▸ **WORK TO COMPLETE**:
Keep to one stretch of the data below, the lines from the one with "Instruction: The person" up to and including the one with "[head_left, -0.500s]", and return that stretch exactly.

::: RECORDS TO PROCESS

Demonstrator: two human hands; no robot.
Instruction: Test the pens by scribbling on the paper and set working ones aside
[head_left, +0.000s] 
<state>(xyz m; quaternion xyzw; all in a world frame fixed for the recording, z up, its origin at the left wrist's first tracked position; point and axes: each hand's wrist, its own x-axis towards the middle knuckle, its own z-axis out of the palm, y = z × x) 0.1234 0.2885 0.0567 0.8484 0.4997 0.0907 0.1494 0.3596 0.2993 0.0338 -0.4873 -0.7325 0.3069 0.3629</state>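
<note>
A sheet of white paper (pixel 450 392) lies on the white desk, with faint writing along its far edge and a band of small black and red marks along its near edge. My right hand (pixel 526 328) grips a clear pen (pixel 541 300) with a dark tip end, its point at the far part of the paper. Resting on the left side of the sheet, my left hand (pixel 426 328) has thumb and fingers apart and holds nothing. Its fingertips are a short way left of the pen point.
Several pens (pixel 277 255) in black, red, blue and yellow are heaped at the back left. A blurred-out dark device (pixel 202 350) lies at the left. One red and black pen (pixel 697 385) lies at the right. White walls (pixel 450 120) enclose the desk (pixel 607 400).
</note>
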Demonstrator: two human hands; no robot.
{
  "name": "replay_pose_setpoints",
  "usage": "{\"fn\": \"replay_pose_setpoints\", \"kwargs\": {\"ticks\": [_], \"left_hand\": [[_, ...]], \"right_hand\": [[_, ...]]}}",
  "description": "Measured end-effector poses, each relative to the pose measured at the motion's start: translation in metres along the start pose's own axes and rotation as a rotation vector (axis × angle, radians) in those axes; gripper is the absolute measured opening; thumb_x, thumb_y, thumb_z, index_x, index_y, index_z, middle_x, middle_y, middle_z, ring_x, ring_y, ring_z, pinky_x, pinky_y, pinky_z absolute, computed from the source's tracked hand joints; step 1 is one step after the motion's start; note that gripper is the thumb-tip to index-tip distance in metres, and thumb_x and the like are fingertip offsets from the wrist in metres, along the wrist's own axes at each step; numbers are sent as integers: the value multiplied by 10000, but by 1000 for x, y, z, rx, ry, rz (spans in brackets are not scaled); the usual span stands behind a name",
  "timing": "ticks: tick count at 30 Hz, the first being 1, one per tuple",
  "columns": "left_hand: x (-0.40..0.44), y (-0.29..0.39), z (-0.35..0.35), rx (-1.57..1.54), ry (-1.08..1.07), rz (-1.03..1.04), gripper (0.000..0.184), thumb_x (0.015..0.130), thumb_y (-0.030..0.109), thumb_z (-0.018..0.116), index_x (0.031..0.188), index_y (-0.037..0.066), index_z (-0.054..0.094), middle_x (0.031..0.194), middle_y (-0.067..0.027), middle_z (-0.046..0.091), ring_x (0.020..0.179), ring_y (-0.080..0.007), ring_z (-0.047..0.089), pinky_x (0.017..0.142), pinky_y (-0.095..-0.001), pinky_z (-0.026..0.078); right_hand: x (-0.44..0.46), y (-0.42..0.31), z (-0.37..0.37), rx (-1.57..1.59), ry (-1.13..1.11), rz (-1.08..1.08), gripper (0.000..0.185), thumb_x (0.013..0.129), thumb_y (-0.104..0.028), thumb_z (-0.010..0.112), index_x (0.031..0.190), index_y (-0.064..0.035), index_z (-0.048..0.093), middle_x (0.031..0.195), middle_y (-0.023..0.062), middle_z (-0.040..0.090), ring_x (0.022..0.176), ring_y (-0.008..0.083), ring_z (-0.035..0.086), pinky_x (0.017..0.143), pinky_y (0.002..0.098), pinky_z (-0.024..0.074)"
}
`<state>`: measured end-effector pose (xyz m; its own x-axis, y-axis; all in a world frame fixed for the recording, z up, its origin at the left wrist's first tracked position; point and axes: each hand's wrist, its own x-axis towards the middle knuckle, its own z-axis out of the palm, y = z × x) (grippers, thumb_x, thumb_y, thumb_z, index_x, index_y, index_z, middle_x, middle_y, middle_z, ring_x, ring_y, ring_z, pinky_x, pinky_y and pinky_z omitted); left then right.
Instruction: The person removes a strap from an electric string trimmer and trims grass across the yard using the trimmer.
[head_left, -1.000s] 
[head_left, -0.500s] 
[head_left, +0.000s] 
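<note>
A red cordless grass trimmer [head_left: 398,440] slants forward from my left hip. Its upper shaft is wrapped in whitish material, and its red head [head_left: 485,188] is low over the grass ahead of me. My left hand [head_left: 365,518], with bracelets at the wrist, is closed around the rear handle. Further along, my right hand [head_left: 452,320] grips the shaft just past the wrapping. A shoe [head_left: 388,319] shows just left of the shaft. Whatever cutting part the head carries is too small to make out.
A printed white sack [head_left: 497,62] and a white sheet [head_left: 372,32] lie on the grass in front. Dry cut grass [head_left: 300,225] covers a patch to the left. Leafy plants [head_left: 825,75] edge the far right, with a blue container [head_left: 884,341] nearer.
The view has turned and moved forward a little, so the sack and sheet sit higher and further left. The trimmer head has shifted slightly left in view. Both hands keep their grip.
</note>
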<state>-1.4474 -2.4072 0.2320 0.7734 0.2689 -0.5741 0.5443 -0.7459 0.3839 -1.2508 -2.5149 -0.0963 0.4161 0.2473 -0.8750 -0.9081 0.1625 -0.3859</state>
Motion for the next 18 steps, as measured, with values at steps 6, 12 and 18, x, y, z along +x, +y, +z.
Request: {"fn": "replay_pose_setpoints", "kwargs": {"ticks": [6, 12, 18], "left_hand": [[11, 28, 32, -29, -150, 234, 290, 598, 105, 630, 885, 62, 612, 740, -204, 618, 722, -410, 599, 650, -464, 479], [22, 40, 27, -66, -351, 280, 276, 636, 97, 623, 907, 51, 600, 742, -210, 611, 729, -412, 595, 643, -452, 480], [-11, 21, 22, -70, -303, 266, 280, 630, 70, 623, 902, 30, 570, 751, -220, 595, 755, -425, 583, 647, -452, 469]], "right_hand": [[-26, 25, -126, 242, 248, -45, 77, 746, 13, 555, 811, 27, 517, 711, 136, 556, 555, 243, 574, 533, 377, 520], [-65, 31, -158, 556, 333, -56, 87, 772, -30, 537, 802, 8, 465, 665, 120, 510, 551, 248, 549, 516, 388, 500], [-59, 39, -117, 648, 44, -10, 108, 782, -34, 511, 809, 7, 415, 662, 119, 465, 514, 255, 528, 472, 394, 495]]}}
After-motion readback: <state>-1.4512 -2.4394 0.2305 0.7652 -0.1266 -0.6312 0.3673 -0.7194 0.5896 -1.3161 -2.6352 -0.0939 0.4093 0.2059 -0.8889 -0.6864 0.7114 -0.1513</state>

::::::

▸ **WRITTEN SOLUTION**:
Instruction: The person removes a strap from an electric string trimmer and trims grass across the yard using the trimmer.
[head_left, -1.000s] 
[head_left, -0.500s] 

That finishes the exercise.